Ainsi, le saint enfant préludait à ces effroyables mortifications que nous devrons révéler à la fin de sa vie.

Déjà, avec de vieilles cordes, il s’était fabriqué une discipline ; et, ne trouvant pas que les nœuds fussent assez durs, il les avait garnis de fils de fer aigus. Nous savons que, lui non plus, ne frappait point en l’air, mais qu’à l’exemple de saint Paul, il châtiait son corps et le réduisait en servitude[1] . « Soyez sûr, nous écrit son plus intime confident, qu’il a emporté au ciel la robe de son baptême. » Sera-t-on surpris maintenant qu’entre le directeur de la Petite-Œuvre et ce béni enfant il y eût une intimité profonde ? Le Père, lui aussi, encore bien qu’il le cachât soigneusement à tous les regards, était avide d’immolation. Ce que le P. Lacordaire faisait devant un Frère convers, le P. Marie le faisait devant Henry Verjus. Il se mettait à ses genoux, lui baisait les pieds et lui commandait de le châtier pour l’amour de Dieu. Puis, il découvrait ses épaules, et, bon gré mal gré, il fallait lui donner la discipline. « Les forces, écrit l’enfant dans son Journal, me manquèrent une première fois. Cet exemple d’humilité de la part de mon supérieur me transporta de colère contre mon orgueil, et je résolus de l’abattre. Le P. Marie, quel saint !... Et, pour moi, quelle grâce ! »

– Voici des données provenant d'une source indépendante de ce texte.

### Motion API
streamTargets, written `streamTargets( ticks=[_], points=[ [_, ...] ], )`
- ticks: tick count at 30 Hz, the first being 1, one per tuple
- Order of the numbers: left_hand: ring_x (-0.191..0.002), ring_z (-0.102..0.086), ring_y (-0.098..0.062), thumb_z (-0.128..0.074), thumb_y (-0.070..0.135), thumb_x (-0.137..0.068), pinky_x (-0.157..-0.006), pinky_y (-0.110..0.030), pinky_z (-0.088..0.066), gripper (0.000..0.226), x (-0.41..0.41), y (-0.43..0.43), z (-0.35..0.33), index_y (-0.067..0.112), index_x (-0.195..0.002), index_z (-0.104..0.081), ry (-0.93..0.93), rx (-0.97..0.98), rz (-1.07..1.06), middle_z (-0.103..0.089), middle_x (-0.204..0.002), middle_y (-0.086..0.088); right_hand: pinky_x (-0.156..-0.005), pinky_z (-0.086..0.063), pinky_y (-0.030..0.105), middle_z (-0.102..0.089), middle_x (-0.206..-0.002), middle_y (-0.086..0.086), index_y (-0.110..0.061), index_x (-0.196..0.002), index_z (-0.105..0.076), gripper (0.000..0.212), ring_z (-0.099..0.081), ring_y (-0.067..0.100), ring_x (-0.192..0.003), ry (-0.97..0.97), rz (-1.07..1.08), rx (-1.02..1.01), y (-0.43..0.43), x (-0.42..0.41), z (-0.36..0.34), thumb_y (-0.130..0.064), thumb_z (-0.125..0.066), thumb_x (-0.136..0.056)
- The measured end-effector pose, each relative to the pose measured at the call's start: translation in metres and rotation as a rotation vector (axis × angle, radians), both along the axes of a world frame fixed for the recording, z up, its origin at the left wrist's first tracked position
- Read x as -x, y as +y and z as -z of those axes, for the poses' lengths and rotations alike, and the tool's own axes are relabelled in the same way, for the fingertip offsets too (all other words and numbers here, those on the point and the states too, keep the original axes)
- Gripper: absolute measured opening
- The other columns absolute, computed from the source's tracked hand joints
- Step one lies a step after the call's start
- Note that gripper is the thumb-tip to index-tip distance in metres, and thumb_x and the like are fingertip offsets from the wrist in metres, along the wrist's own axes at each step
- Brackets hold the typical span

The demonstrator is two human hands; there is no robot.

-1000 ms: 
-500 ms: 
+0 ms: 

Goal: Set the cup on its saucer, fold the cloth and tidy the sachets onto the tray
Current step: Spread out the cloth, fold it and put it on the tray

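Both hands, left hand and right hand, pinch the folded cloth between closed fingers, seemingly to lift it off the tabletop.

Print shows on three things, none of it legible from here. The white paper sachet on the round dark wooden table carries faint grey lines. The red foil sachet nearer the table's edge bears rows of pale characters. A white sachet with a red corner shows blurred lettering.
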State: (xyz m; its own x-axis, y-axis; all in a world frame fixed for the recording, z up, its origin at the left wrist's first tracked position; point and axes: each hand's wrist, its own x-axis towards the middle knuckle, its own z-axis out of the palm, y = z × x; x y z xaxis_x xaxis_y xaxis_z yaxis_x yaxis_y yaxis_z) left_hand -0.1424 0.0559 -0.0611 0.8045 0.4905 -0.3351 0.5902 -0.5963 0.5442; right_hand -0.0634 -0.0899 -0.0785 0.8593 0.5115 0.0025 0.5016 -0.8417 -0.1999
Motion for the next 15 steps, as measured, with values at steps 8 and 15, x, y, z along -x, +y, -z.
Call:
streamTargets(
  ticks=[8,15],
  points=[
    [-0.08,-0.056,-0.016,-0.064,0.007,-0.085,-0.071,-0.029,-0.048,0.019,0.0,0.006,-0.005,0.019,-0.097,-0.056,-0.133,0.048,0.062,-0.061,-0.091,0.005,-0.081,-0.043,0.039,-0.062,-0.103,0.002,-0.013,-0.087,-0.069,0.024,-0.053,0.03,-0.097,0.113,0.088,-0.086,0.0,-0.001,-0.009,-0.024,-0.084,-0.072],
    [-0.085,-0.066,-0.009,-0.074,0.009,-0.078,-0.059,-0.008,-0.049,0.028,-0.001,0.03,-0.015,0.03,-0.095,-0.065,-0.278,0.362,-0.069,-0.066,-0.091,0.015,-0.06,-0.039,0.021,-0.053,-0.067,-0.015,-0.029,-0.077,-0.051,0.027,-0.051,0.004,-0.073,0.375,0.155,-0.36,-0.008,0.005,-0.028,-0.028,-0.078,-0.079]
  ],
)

Cependant, l’épidémie qui avait désorganisé la Petite-Œuvre sévissait toujours. On transporta les malades, dans les premiers jours de janvier 1877, à Issoudun. On espérait qu’un changement d’air et de régime aurait enfin raison du mal. Tandis que les infirmes et les convalescents se reposaient à l’ombre de la Basilique du Sacré-Cœur, Henry Verjus, sans client désormais, reprit tranquillement

  1. I Cor., ix, 26, 27. — Sic pugno, non quasi aerem verberans ; sed castigo corpus meum et in servitutem redigo.